# Fox Monday 10/19 - Baseball is going over



## ElJay (Apr 6, 2005)

Pad House and/or Lie to Me.


----------



## LoadStar (Jul 24, 2001)

If Baseball goes until 9:00 ET, will they still show both House and Lie To Me, or will they bump House and go straight to Lie To Me?


----------



## SorenTodd (May 26, 2009)

If the game takes a REAL long time to finish, you gotta wonder if FOX will just bump the House ep to next week.

EDIT: it would be hysterically funny if the Dodgers game ended b4 the Angels game.


----------



## ElJay (Apr 6, 2005)

OK House is finally starting about 43 minutes late.


----------



## sven_kirk (Sep 11, 2005)

So what is going to happen to Lie To Me?


----------



## azitnay (Jan 20, 2003)

Lie to Me started around 9:42 PM EDT, and ran until around 10:41 PM EDT (luckily I was watching the baseball game so I realized to pad).

Drew


----------



## Hercules67 (Dec 8, 2007)

During Baseball Season, you should always Pad, Pad, Pad!


----------



## newhopenet (Jun 25, 2009)

I'm not sure what you mean by "pad". Do you mean adjusting the season pass to keep recording late? If so, by how far? I mean this one was over 45 minutes late??? How much do you pad? An hour? Two? Is it even possible to pad that long?


----------



## Jonathan_S (Oct 23, 2001)

newhopenet said:


> I'm not sure what you mean by "pad". Do you mean adjusting the season pass to keep recording late? If so, by how far? I mean this one was over 45 minutes late??? How much do you pad? An hour? Two? Is it even possible to pad that long?


It's possible. I've got my season pass for Cold Case (which runs on CBS after Sunday football) set to record 1 hour longer.

The games _always_ run over. But if they run over more that about 50 minutes CBS will pull a show to get things back on track (like they did this week). So 1 hour extra seems to be enough for me, but that's not the longest padding you can apply.


----------



## jeff125va (Mar 15, 2001)

Jonathan_S said:


> It's possible. I've got my season pass for Cold Case (which runs on CBS after Sunday football) set to record 1 hour longer.
> 
> The games _always_ run over. But if they run over more that about 50 minutes CBS will pull a show to get things back on track (like they did this week). So 1 hour extra seems to be enough for me, but that's not the longest padding you can apply.

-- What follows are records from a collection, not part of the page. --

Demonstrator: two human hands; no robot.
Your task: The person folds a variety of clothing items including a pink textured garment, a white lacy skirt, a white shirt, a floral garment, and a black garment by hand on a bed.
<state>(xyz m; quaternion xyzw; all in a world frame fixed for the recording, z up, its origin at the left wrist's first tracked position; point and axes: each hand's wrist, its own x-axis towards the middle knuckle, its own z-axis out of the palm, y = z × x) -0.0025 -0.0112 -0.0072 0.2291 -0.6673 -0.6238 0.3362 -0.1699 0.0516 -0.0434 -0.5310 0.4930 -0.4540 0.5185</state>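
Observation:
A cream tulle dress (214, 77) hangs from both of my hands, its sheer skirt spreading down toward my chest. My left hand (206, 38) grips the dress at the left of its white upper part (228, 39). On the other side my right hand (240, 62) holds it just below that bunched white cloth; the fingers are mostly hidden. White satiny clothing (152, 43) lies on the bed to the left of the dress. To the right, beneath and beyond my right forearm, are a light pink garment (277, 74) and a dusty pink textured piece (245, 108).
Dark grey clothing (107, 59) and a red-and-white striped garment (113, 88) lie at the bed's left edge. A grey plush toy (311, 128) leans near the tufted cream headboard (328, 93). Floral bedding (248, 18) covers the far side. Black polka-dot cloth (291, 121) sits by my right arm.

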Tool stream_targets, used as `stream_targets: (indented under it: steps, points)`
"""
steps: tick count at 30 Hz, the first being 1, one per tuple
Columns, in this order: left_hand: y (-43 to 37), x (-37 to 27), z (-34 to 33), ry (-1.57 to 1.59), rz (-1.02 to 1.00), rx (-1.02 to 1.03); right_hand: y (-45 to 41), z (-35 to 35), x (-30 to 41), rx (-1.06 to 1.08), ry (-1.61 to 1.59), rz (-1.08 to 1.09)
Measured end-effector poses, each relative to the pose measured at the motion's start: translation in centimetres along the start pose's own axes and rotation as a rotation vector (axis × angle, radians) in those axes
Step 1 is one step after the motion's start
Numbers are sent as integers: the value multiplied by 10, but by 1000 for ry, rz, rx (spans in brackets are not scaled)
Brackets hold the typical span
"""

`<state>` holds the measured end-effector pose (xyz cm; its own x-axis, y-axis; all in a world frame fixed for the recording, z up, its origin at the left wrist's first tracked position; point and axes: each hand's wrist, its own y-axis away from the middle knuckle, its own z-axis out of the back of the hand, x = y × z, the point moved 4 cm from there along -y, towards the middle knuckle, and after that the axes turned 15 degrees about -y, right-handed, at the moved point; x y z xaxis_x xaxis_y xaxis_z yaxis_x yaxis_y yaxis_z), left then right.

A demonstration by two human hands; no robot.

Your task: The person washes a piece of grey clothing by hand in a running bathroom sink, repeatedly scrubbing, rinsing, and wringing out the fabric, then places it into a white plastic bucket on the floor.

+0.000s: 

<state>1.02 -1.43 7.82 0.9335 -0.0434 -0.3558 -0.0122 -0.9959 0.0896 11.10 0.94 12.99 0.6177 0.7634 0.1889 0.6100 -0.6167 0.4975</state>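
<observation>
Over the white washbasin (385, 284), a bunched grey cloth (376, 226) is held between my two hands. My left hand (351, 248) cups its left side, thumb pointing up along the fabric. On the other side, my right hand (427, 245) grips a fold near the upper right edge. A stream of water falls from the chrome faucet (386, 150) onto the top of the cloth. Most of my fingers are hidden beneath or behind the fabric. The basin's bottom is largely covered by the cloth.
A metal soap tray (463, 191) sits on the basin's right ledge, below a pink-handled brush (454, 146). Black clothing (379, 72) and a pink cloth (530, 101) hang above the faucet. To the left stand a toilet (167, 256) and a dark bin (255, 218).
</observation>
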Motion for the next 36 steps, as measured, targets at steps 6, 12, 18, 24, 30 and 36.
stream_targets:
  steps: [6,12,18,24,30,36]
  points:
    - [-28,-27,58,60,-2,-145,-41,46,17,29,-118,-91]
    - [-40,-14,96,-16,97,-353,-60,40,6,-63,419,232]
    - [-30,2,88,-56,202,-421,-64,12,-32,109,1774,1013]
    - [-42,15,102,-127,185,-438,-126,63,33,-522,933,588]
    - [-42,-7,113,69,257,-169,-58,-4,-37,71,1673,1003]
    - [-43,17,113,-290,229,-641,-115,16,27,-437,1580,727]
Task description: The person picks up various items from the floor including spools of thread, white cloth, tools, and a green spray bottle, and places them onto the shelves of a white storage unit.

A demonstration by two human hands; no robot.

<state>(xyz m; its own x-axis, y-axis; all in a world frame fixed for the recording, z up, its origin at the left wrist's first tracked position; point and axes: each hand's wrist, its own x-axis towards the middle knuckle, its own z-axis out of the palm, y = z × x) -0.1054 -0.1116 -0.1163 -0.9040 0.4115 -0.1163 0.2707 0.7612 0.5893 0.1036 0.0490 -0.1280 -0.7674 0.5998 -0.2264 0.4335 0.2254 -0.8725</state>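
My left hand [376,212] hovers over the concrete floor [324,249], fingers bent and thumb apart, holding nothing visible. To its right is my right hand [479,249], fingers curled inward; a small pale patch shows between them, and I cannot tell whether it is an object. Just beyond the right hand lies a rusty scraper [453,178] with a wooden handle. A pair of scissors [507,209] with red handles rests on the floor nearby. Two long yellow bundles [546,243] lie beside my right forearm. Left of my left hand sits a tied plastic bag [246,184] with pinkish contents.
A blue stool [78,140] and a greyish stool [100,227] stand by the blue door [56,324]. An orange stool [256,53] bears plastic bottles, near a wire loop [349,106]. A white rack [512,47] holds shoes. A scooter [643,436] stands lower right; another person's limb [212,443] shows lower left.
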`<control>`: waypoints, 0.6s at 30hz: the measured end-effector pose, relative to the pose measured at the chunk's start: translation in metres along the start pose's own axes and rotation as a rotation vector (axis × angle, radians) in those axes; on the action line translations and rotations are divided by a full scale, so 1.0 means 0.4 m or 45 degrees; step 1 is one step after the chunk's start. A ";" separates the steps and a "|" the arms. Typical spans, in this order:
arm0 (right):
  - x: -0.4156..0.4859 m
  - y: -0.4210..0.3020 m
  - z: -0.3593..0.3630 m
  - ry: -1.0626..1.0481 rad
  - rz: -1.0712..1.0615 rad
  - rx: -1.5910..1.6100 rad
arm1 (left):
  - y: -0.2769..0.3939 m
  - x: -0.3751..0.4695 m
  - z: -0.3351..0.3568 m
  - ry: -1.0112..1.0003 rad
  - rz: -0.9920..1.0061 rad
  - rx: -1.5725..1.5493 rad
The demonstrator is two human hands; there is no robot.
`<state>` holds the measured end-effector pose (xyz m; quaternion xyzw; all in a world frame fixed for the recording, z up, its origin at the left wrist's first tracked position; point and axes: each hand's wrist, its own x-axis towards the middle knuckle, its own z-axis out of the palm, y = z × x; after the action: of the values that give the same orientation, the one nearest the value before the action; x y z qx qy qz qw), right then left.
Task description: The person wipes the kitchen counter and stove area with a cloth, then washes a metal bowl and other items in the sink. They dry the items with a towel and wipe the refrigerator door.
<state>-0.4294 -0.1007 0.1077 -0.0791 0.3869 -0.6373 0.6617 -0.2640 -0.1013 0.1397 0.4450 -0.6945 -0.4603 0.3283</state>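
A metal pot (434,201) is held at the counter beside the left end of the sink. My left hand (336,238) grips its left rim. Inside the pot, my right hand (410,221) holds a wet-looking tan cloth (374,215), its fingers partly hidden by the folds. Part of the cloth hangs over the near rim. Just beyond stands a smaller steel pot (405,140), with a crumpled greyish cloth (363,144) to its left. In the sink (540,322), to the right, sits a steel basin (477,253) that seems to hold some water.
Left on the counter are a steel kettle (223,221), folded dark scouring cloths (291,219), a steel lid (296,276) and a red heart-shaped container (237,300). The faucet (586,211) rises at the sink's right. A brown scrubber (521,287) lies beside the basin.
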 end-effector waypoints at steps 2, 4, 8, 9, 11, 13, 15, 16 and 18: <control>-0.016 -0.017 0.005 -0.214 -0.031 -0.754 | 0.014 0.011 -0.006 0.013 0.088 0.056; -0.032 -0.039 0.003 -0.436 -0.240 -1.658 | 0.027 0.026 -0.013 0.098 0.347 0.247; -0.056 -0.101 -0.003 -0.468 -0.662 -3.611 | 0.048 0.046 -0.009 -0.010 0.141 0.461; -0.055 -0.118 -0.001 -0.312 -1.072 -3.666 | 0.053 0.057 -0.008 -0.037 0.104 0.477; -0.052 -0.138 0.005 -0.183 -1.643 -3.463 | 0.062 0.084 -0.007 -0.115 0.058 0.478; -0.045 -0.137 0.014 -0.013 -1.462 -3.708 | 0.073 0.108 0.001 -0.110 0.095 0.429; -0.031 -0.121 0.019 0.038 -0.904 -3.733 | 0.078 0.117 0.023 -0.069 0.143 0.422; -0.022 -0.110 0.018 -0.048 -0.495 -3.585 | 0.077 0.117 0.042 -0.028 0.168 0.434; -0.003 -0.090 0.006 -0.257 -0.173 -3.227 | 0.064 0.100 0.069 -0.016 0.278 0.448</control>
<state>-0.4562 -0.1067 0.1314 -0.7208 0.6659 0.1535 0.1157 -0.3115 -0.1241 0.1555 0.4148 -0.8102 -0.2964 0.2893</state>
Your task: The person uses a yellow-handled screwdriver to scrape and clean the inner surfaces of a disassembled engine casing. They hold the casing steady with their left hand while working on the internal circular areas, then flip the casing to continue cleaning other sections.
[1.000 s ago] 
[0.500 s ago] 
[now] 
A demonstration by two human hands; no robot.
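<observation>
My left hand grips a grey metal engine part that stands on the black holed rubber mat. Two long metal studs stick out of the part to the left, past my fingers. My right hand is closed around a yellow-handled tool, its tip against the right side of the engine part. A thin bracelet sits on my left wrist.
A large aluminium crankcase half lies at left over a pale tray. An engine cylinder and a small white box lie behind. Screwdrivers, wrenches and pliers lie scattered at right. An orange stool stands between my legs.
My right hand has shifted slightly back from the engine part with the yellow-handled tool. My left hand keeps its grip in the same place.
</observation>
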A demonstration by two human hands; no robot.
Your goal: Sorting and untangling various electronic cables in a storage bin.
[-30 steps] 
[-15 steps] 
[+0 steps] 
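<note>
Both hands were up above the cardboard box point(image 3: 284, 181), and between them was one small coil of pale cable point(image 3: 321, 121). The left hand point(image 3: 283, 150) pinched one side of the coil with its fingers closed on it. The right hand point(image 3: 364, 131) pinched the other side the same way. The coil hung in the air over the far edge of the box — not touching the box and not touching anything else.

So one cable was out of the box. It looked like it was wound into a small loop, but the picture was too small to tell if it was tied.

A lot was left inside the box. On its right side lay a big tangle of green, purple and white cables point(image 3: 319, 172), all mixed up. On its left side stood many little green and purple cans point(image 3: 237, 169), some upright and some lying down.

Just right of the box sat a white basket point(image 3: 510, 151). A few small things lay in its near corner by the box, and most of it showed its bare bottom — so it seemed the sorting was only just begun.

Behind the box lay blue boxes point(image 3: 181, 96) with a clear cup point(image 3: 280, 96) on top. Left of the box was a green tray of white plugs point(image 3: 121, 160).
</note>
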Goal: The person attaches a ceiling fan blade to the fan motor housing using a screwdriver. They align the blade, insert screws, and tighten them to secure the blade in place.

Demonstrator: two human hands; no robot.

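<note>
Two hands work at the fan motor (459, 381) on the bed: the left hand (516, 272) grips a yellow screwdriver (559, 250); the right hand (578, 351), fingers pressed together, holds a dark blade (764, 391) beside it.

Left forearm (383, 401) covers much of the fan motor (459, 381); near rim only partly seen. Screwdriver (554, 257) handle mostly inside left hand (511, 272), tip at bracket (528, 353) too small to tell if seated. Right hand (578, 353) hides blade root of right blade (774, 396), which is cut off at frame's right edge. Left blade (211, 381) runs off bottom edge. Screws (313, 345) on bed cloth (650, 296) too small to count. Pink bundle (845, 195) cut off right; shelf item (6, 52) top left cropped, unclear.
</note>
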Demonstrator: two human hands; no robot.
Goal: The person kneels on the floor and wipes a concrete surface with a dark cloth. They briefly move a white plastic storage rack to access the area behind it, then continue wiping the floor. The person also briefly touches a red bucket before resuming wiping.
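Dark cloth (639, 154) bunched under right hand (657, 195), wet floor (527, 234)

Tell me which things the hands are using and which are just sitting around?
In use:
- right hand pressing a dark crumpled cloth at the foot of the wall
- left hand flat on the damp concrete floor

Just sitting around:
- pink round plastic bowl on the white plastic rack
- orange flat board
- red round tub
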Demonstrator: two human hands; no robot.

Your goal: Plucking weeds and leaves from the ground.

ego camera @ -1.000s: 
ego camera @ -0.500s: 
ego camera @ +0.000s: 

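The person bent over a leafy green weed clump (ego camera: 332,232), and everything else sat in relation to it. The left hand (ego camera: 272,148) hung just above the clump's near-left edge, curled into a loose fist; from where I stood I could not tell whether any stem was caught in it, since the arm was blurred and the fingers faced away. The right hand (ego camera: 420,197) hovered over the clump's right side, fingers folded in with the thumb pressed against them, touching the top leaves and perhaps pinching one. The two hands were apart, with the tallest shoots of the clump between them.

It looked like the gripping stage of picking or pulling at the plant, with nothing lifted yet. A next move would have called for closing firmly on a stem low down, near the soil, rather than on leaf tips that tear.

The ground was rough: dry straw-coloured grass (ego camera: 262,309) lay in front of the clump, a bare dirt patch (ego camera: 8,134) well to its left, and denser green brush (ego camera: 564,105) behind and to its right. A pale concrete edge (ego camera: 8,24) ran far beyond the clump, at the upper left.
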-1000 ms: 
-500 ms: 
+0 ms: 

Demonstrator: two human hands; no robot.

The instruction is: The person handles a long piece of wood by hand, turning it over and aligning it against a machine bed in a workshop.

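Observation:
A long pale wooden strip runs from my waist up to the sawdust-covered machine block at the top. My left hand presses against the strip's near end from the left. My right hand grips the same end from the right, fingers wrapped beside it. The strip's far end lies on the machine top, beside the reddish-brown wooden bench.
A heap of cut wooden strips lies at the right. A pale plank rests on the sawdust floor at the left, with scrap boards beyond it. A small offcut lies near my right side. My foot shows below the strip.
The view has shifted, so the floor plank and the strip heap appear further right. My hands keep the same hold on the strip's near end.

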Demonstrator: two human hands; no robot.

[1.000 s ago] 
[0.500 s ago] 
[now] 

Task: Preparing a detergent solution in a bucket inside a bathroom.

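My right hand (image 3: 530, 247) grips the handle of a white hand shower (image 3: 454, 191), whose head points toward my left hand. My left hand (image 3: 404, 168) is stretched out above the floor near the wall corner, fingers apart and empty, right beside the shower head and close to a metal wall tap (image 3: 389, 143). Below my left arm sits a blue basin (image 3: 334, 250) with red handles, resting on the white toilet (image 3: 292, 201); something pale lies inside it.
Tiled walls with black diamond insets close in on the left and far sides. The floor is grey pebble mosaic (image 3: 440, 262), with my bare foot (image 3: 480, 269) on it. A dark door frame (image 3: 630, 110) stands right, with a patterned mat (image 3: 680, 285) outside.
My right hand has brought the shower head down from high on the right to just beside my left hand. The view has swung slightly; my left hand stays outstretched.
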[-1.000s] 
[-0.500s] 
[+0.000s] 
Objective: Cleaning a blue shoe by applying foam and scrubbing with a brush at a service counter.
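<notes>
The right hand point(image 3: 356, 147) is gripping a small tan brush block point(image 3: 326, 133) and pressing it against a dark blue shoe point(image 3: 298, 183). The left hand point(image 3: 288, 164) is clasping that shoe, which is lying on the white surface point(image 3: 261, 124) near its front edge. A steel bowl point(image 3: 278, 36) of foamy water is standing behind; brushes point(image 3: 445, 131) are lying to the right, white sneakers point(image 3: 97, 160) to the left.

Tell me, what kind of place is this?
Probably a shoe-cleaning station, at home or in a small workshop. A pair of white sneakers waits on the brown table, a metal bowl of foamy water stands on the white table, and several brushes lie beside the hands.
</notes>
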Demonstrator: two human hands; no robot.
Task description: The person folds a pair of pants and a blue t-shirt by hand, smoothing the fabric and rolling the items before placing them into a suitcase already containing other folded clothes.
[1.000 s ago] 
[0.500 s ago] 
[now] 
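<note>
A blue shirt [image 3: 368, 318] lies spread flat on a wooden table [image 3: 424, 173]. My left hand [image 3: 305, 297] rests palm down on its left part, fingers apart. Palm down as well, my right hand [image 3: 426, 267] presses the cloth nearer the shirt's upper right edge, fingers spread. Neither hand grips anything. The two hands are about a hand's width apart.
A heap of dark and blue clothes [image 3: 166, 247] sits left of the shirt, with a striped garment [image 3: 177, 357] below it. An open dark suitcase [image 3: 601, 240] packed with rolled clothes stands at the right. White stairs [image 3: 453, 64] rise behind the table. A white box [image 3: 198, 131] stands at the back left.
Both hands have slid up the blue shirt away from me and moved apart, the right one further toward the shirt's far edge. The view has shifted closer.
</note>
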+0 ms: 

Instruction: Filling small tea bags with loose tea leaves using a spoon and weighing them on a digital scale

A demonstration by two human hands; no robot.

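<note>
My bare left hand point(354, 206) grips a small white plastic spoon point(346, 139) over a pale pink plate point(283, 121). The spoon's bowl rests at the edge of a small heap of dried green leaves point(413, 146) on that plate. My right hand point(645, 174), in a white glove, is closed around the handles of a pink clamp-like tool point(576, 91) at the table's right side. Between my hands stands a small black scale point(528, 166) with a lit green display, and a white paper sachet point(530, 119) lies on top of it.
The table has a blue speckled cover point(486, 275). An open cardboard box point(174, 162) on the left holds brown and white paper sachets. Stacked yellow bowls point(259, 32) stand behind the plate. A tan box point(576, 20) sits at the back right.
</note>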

Yeah, I also keep a 1 hour pad on Cold Case. I think this instance confirms that that is the most you would ever need.


----------



## sven_kirk (Sep 11, 2005)

azitnay said:


> Lie to Me started around 9:42 PM EDT, and ran until around 10:41 PM EDT (luckily I was watching the baseball game so I realized to pad).
> 
> Drew


Uh-oh. I wasn't actually thinking it would really air at its 'regular'/bumped time slot. The local news kicks in at 10pm regardless of bumped programing, with the exception of sports.
Guess I'll be sleeping on the couch for a while for missing it for the wife.


----------



## sieglinde (Aug 11, 2002)

Monday? House started the instant it was supposed to for me. I forgot to watch the baseball game.


----------



## azitnay (Jan 20, 2003)

sven_kirk said:


> Uh-oh. I wasn't actually thinking it would really air at its 'regular'/bumped time slot. The local news kicks in at 10pm regardless of bumped programing, with the exception of sports.
> Guess I'll be sleeping on the couch for a while for missing it for the wife.


Perhaps you're referring to your local station, but FOX DC pushed the local news back to 10:41 PM EDT to allow Lie to Me to air in its entirety.

Drew


----------



## azitnay (Jan 20, 2003)

sieglinde said:


> Monday? House started the instant it was supposed to for me. I forgot to watch the baseball game.


Yeah, this definitely wouldn't have affected the west coast, as the baseball game would have been over before 6 PM PDT.

Drew


----------



## Hercules67 (Dec 8, 2007)

Another strategy I have employed in the past is to record the actual game with +3 hours of padding on it. This allows me to catch whatever happens after the game (the show, I am really trying to watch).

This might not work if you don't have the space on your machine.


----------